StatisticsPrivacyCleanser can be considered as an interceptor before the results delivered to server. Currently, we use three StatisticsPrivacyCleansers to guard the data privacy. The reason we built StatisticsPrivacyCleanser instead of separate filters is to avoid repeated data de-serialization.

MinCountCleanser:

Check against the number of count returned from client for each dataset and each feature.

If the min_count is not satisfied, there is potential risk of reveal client's real data. Then remove that feature's statistics from the result for this client.

HistogramBinsCleanser:

For histogram calculations, number of bins can't be too large compare to count. if the bins = count, then we also reveal the real data. This check to make sure that the number of bins be less than X percent of the count. X = max_bins_percent in percentage, for 10 is for 10% if the number of bins for the histogram is not satisfy this specified condition, the resulting histogram will be removed from statistics before sending to server.

AddNoiseToMinMax

For histogram calculations, if the feature's histogram bin's range is not specified, we will need to use local data's min and max values to calculate the global min/max values, then use the global min, max values as the bin range for histogram calculation. But send the server the local min, max values will reveal client's real data. To protect data privacy, we add noise to the local min/max values.

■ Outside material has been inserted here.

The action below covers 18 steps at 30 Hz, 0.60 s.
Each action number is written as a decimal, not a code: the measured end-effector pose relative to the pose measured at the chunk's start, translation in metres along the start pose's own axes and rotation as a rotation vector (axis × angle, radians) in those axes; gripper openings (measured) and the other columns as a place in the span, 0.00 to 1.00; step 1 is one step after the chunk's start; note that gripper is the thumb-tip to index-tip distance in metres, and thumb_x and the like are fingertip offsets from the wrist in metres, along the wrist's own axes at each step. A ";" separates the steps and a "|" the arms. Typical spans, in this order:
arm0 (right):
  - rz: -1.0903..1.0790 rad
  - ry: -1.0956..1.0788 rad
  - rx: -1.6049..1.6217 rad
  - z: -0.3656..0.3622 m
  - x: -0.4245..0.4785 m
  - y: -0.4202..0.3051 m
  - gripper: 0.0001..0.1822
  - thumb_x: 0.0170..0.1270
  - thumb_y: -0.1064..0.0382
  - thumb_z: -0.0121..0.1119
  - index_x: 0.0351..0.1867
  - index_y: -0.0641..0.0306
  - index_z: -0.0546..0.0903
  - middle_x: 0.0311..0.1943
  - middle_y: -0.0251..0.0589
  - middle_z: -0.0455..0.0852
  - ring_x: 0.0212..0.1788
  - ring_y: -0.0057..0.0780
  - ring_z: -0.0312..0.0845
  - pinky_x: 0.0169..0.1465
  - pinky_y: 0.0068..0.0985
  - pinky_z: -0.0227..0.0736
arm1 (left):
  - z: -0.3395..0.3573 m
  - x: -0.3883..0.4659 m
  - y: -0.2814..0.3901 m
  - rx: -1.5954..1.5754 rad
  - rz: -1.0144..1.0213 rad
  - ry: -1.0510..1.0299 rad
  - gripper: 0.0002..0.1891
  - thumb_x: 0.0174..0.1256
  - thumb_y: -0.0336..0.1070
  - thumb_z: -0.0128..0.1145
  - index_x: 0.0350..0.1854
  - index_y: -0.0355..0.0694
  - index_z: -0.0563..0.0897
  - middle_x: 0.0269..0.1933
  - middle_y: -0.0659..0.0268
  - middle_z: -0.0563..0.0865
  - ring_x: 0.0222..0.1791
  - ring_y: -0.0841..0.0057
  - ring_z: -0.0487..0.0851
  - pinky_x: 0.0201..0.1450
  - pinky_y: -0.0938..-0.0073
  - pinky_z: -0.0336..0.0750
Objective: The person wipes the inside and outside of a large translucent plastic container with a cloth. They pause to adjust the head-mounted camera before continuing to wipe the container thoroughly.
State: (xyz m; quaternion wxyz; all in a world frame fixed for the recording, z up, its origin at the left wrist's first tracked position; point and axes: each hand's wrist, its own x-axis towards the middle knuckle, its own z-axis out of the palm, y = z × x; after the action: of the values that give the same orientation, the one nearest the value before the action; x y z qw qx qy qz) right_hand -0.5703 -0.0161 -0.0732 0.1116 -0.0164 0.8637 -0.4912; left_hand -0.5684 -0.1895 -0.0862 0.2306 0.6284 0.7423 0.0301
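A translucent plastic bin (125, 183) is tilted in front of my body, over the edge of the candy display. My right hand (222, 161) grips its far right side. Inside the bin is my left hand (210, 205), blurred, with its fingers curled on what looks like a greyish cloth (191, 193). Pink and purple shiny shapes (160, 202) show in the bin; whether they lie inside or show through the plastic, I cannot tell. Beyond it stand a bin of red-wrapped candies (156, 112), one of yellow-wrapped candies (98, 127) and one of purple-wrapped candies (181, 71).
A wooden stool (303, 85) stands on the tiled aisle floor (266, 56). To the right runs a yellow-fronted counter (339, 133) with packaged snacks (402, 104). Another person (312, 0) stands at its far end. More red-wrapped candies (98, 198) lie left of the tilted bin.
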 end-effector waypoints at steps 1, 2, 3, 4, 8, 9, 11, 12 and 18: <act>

Min/max random is used to generate random noise between (min_noise_level and max_noise_level). for example, the random noise is to be within (0.1 and 0.3),i.e. 10% to 30% level. These noise will make local min values smaller than the true local min values, and max values larger than the true local max values. As result, the estimate global max and min values (i.e. with noise) are still bound the true global min/max values, in such that

est. global min value <
    true global min value <
        client's min value <
            client's max value <
                true global max <
                        est. global max value

How it works

Some local statistics (such as count, failure count, sum etc.) can be calculated with one round; while others statistics such as stddev, histogram ( if the global bin range is not specified) will need to two round of calculations. We design a workflow to essentially issue three round of trip to client

  • pre_run() -- controller send clients the target metrics information
  • 1st statistics task -- controller send clients 1st set of target metrics as well as local max/min if the global min/max estimation is needed
  • 2nd statistics task -- based on the aggregated global statistics, we do the 2nd round, we calculate the VAR (with global mean) and histogram based on the global range (or estimated global range)

The sequence diagram provides the details.

 
sequenceDiagram
    participant FileStore
    participant Server
    participant PrivacyFilter
    participant Client
    participant Statistics
    Server->>Client: pre_run: optional handshake (if enabled), passing targeted statistic configs
    Server->>Client: task: Fed_Stats: statistics_task_1: count, sum, mean,std_dev, min, max 
    loop over dataset and features
       Client->>Statistics: local stats calculation
    end
    Client-->>PrivacyFilter: local statistic
     loop over StatisticsPrivacyCleansers
        PrivacyFilter->>PrivacyFilter: min_count_cleanser, min_max_cleanser, histogram_bins_cleanser
    end
    PrivacyFilter-->>Server: filtered local statistic
    loop over clients
        Server->>Server: aggregation
    end
    Server->>Client:  task: Fed_Stats: statistics_task_2: var with input global_mean, global_count, histogram with estimated global min/max
    loop over dataset and features
       Client->>Statistics: local stats calculation
    end
    Client-->>PrivacyFilter: local statistics: var, Histogram, count
    loop over StatisticsPrivacyCleansers
         PrivacyFilter->>PrivacyFilter: min_count_cleanser, min_max_cleanser, histogram_bins_cleanser
    end
    PrivacyFilter-->>Server: filtered local statistic    
    loop over clients
        Server->>Server: aggregate var, std_dev, histogram
    end
    Server->>FileStore: save to file
Loading

Summary

We provided federated statistics operators that can easily aggregate and visualize the local statistics for different data site and features. We hope this feature will make it easier to perform federated data analysis.